Should political leaders choose people’s will or power? It truly depends on their motives and how badly they want to stay in power against the will of the people. We talk about some parallels between two world leaders from the oldest and the largest democracies who chose power over people and had a very unfortunate and sad ending. One suffered a sudden “political death” in a matter of days and the other an “unnatural death,” brewing for about a decade. While the events occurred decades and oceans apart in time and distance, both are of historic proportions and unprecedented toward shunning the will of their people and damaging the respective democracies.

We first talk about the United States in 2021 with its origin when Trump was elected President in 2016. In many cultures and countries, Friday, the 13th is dreaded and considered an unlucky combination. But, going forward, Wednesday, the 13th may assume a distinction of being a sad and unprecedented day for the United States. On this day, the sitting President Trump was impeached for the second time by the House of Representatives which never happened before. A week ago, on January 6, the country had the worst nightmare- an incitement of insurrection, allegedly prompted by President Trump who chose power over accepting the people’s will. Trump refused to accept the loss of the election to Biden even after many dozens of lawsuits in various courts rejected his claim of voter fraud and rigged elections.

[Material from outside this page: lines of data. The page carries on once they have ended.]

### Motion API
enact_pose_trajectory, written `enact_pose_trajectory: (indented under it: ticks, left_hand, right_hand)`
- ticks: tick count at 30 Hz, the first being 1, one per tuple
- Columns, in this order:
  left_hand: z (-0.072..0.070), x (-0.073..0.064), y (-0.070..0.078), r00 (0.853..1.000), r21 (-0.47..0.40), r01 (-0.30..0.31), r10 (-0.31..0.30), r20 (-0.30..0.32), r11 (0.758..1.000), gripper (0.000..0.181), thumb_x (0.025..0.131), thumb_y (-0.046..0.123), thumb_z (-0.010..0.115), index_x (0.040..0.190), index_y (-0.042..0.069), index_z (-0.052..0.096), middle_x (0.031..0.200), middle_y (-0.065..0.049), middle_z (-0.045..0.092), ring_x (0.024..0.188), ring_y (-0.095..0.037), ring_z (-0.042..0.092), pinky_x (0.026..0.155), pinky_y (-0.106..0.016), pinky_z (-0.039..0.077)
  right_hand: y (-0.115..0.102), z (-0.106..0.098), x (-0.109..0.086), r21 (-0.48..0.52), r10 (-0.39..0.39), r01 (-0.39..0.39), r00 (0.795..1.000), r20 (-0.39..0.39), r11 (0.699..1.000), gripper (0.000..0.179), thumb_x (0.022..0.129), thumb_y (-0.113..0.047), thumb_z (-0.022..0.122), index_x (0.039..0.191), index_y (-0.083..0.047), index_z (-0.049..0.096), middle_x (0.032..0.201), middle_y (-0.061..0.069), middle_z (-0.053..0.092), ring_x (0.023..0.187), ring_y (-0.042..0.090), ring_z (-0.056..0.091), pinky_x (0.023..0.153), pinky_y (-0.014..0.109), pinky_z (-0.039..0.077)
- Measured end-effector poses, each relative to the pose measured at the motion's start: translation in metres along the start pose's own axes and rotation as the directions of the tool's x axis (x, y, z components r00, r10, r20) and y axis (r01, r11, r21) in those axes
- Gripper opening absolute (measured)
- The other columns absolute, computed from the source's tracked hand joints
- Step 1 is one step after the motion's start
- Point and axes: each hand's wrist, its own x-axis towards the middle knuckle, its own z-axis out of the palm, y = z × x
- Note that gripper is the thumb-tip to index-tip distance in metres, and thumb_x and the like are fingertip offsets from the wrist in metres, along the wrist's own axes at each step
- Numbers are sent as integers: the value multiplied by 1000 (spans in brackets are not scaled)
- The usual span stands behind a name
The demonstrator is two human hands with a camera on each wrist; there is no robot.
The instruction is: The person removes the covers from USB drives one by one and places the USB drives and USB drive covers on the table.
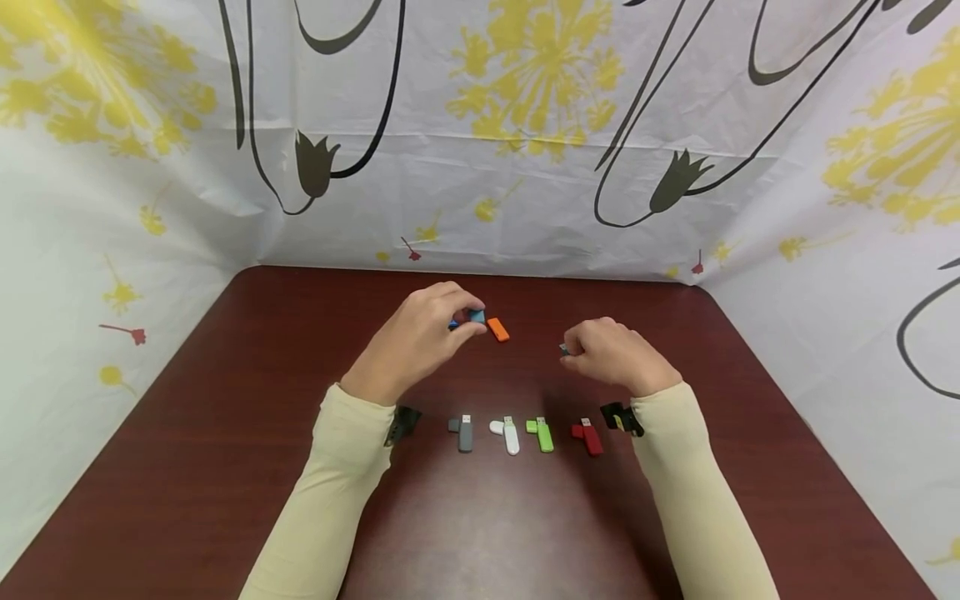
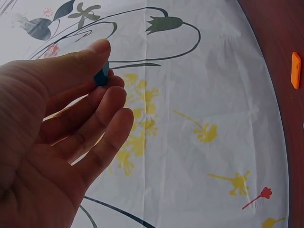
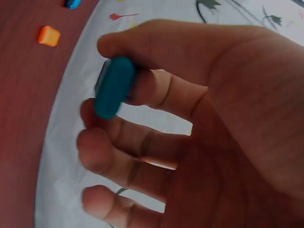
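My left hand (image 1: 420, 337) pinches a small teal cap (image 1: 477, 317) between thumb and fingertips. In the left wrist view the same cap (image 2: 101, 76) is mostly covered by the fingers. To the right, my right hand (image 1: 617, 354) grips a teal USB stick (image 3: 115, 88) between its thumb and fingers, the rounded end facing the right wrist camera. Only a bit of that stick (image 1: 564, 350) shows in the head view. Both hands are raised above the table, well apart. Near the left fingertips lies an orange USB stick (image 1: 498, 330), and a blue one (image 1: 453, 323) is partly hidden behind that hand.
Across the middle of the dark red table (image 1: 187, 433) runs a row of uncapped USB sticks: grey (image 1: 466, 435), white (image 1: 512, 437), green (image 1: 544, 436) and red (image 1: 592, 438). Each has its cap at its left. Patterned white sheeting (image 1: 450, 192) surrounds the table's back and sides.
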Motion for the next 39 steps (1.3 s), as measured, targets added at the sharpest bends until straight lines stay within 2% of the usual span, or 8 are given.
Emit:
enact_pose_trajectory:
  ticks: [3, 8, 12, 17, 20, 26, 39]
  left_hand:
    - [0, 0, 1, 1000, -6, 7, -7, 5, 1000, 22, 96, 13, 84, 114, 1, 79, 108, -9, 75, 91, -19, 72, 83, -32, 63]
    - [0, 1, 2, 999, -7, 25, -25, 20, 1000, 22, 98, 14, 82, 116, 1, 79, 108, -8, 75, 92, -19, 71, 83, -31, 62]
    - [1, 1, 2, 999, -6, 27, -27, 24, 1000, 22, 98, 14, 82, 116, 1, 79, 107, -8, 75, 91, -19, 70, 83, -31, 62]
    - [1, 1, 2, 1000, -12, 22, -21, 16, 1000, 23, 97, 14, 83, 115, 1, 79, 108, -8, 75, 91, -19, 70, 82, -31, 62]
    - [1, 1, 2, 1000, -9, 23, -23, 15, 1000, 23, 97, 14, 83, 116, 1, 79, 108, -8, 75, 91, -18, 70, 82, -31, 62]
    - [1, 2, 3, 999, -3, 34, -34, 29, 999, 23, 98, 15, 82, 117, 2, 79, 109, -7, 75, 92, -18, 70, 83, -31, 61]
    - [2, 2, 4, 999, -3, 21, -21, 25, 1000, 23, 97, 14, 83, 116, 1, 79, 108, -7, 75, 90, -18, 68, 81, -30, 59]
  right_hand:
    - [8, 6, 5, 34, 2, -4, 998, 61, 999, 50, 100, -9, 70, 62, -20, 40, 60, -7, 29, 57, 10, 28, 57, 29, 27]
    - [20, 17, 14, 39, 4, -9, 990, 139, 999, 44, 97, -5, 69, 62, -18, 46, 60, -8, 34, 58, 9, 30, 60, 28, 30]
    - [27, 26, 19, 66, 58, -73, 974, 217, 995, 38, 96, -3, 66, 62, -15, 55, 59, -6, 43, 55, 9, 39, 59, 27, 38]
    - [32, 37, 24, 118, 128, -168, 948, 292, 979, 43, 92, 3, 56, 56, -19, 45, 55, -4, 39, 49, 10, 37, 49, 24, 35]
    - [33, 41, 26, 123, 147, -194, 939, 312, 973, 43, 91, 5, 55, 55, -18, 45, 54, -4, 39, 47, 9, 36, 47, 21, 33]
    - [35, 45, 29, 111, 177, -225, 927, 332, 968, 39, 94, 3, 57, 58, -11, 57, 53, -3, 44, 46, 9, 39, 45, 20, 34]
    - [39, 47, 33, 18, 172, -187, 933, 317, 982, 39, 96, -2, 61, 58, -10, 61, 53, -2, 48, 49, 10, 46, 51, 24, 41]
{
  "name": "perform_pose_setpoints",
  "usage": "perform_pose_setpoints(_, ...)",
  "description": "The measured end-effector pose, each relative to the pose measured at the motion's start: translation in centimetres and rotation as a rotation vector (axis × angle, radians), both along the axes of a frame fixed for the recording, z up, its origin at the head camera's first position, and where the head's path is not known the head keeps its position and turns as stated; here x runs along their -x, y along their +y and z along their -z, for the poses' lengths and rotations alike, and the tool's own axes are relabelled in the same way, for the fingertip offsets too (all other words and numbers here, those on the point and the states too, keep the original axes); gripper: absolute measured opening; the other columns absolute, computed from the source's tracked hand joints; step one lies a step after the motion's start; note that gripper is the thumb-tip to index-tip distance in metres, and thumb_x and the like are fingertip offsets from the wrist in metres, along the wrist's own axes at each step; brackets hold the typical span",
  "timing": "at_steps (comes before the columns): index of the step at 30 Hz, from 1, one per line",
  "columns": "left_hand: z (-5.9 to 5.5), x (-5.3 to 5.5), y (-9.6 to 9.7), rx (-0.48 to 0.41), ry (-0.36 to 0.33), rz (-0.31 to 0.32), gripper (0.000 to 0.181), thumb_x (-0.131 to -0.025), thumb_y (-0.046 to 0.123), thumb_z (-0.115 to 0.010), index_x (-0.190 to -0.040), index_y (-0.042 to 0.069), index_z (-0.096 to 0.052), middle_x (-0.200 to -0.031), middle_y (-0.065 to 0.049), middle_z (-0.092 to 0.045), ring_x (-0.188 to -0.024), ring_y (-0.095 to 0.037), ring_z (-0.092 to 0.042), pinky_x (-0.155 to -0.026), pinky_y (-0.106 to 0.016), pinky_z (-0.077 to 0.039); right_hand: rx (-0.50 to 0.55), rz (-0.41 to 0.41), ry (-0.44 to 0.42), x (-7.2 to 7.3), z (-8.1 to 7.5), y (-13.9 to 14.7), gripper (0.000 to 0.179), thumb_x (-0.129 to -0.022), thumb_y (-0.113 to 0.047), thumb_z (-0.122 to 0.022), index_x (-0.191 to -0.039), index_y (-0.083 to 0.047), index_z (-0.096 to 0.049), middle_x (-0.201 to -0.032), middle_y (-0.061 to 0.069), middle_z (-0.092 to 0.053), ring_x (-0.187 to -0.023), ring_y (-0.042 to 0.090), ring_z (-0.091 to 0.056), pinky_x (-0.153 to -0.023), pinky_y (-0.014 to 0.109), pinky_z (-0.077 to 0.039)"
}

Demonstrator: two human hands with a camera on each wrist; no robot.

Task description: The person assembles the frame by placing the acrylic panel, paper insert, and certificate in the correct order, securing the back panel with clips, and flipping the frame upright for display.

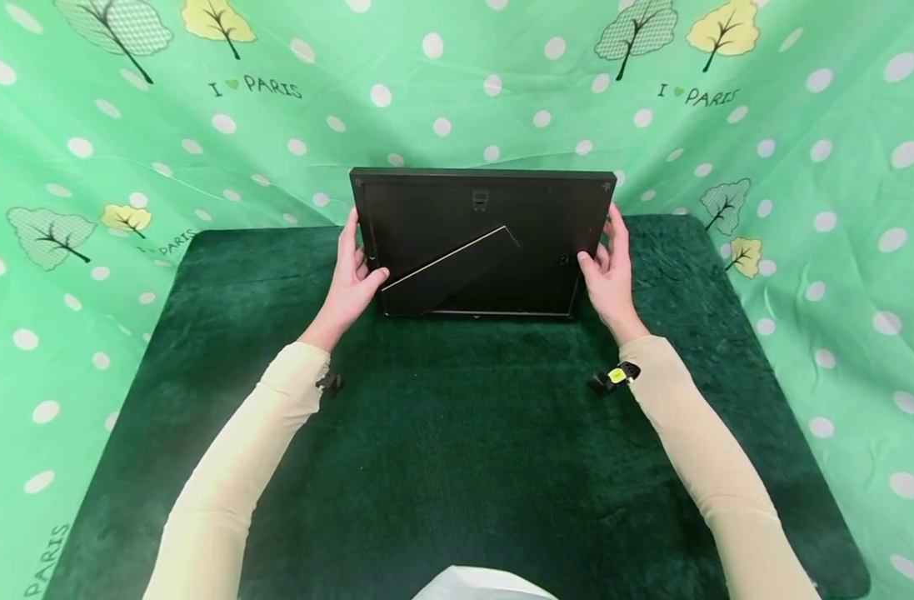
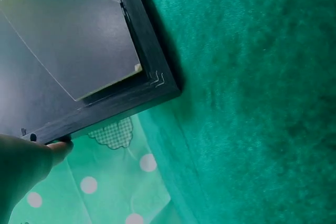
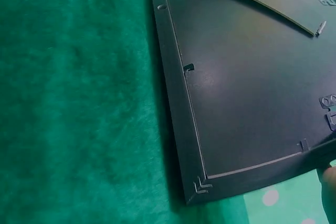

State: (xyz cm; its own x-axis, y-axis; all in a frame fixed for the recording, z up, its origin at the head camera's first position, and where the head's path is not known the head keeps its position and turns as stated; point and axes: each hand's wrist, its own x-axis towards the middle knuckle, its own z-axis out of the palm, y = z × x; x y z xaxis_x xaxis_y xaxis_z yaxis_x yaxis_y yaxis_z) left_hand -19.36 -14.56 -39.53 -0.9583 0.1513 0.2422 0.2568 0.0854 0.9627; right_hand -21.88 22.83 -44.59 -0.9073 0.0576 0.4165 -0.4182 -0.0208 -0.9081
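Note:
A black picture frame (image 1: 427, 208) stands near the far edge of the table with its back toward me, its top leaning away. Its lower edge meets the dark green cloth. My left hand (image 1: 352, 279) grips the left side, thumb on the back panel. On the opposite side my right hand (image 1: 609, 279) holds the edge the same way. A slanted stand flap (image 2: 73, 40) lies against the back in the left wrist view. Small metal clips and a hanger (image 3: 329, 111) show on the back panel in the right wrist view. The front of the frame is hidden.
Dark green plush cloth (image 1: 471, 433) covers the table. A light green curtain (image 1: 442, 92) with white dots and trees hangs behind it and at both sides. Small black devices (image 1: 329, 382) sit on both wrists. Something white (image 1: 482, 583) shows at the bottom edge.

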Motion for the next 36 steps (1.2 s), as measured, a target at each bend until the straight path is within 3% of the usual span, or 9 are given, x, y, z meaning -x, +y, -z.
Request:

Trump’s four years have been uncharacteristically different than any of his predecessors his free fall occurred in a matter of hours on January 6 and ended in impeachment just a week later. While many disagreed with his policies and politics, he was everyone’s President. On the fateful January 6, he lost that stature because of his words and deeds. His political fortune ended as it had begun without any prior experience in politics and he became a name-sake President without power for the next several days. In recent history, Nixon’s Presidency may come close to being as disgraceful, but he had the wisdom to resign and move on and thus avoiding the embarrassment for himself and the country. Trump has no such wisdom or remorse for what he brought upon the country. He cares less about the deepening crisis every day he is around the White House.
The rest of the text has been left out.